Luxury fashion retailer Mulberry saw sales plunge in the year leading up to the coronavirus crisis, it has revealed.
The company said revenue had dropped more than 10% to £149.3 million, while pre-tax loss increased nearly tenfold to £47.9 million in the 12 months to the end of March, most of which preceded Covid-19.
Even before lockdown was brought in, the UK market had been challenging, Mulberry said.
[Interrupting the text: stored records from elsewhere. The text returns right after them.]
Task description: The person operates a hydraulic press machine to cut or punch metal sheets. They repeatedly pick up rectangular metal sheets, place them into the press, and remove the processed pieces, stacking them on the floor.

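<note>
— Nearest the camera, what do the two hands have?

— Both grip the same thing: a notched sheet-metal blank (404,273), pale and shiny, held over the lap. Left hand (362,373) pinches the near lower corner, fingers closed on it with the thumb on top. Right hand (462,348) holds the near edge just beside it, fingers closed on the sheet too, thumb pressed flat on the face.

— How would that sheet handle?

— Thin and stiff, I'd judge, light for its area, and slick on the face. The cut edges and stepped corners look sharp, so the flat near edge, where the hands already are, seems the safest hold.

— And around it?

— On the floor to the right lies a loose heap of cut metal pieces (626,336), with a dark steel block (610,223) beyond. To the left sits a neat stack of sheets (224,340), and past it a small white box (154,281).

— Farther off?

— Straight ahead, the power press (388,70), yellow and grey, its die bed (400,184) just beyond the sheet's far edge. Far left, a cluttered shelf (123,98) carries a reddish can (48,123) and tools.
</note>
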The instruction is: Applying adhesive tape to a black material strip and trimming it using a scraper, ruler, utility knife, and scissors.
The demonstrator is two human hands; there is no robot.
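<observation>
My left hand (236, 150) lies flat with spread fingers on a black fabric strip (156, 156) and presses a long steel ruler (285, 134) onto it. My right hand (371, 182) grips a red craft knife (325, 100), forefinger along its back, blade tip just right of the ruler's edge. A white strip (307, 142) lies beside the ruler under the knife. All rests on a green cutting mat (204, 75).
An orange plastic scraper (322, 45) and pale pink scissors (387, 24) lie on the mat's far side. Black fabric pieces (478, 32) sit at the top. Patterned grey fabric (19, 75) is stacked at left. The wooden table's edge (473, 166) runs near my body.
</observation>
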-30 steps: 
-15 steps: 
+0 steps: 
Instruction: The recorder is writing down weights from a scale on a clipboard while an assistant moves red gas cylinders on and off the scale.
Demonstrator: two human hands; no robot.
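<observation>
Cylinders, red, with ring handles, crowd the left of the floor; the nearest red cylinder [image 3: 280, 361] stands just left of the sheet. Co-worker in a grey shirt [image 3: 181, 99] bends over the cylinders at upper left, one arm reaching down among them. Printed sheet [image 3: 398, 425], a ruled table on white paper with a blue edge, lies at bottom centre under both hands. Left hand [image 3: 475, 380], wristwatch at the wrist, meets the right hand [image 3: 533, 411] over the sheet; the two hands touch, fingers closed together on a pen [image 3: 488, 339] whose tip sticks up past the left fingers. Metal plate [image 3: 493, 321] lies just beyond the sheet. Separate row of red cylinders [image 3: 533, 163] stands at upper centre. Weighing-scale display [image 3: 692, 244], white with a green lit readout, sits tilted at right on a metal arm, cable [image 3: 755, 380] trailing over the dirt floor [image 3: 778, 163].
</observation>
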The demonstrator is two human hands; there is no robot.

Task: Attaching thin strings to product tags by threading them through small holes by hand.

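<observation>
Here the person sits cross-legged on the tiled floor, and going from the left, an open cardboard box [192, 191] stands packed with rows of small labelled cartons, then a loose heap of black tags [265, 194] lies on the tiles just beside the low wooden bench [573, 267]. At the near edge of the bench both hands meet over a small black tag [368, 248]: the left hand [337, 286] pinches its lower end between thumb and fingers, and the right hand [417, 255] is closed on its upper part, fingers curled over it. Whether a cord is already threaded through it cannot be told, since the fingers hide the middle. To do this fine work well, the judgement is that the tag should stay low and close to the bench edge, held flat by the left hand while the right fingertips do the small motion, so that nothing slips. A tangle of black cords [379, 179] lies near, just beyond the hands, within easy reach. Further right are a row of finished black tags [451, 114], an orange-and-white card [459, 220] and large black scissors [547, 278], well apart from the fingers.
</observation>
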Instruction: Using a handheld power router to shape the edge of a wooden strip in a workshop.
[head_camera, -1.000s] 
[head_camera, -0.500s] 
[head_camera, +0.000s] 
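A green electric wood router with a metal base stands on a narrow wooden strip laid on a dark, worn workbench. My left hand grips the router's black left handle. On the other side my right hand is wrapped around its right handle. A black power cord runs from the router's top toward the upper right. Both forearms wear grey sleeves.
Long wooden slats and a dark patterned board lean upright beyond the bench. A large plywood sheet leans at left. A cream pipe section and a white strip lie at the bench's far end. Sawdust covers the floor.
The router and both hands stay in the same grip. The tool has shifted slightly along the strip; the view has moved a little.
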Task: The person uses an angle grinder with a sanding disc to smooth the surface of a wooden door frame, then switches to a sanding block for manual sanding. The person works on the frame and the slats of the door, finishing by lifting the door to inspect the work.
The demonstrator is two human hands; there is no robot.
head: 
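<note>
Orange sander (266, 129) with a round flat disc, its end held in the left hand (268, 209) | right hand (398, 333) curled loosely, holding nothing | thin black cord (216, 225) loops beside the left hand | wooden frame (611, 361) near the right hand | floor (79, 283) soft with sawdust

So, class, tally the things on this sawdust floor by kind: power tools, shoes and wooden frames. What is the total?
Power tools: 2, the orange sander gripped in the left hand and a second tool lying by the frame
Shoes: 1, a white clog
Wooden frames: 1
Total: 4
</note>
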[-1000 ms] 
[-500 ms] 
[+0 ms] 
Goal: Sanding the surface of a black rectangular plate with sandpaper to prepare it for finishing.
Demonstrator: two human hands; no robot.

Revenue was down by 6% before the pandemic started.
But the company had still been hoping to turn a profit in the year.
Chief executive Thierry Andretta said: “Prior to the impact of the coronavirus pandemic we were performing well and on track to record a pre-tax profit in the second half of the year.”
Since the new financial year started, things have gone better than first expected, in part driven by a 69% increase in digital revenues.
“Trading since the start of the current financial period is ahead of our early expectations,” Mulberry said.
However, the optimistic statements from bosses could not conceal the fact that revenue was down 29% between the end of March and late September.
Shares dropped 3% on Monday morning.
Mr Andretta said: “Post-year end, the group has continued to benefit from its long-term strategic focus, with initial sales ahead of our early expectations.
“However, we cannot escape the reality that British luxury and UK cities face a very uncertain future, hampered by necessary but dramatic social distancing measures and alarmingly low levels of footfall, as well as the pressures of high rents and business rates and the upcoming changes to tax-free shopping.
“We cannot control external events, but we have a clear strategy and remain confident in the strength of the Mulberry brand.
“I would like to take this opportunity to once more thank my colleagues for their hard work, resilience and dedication during these difficult times.”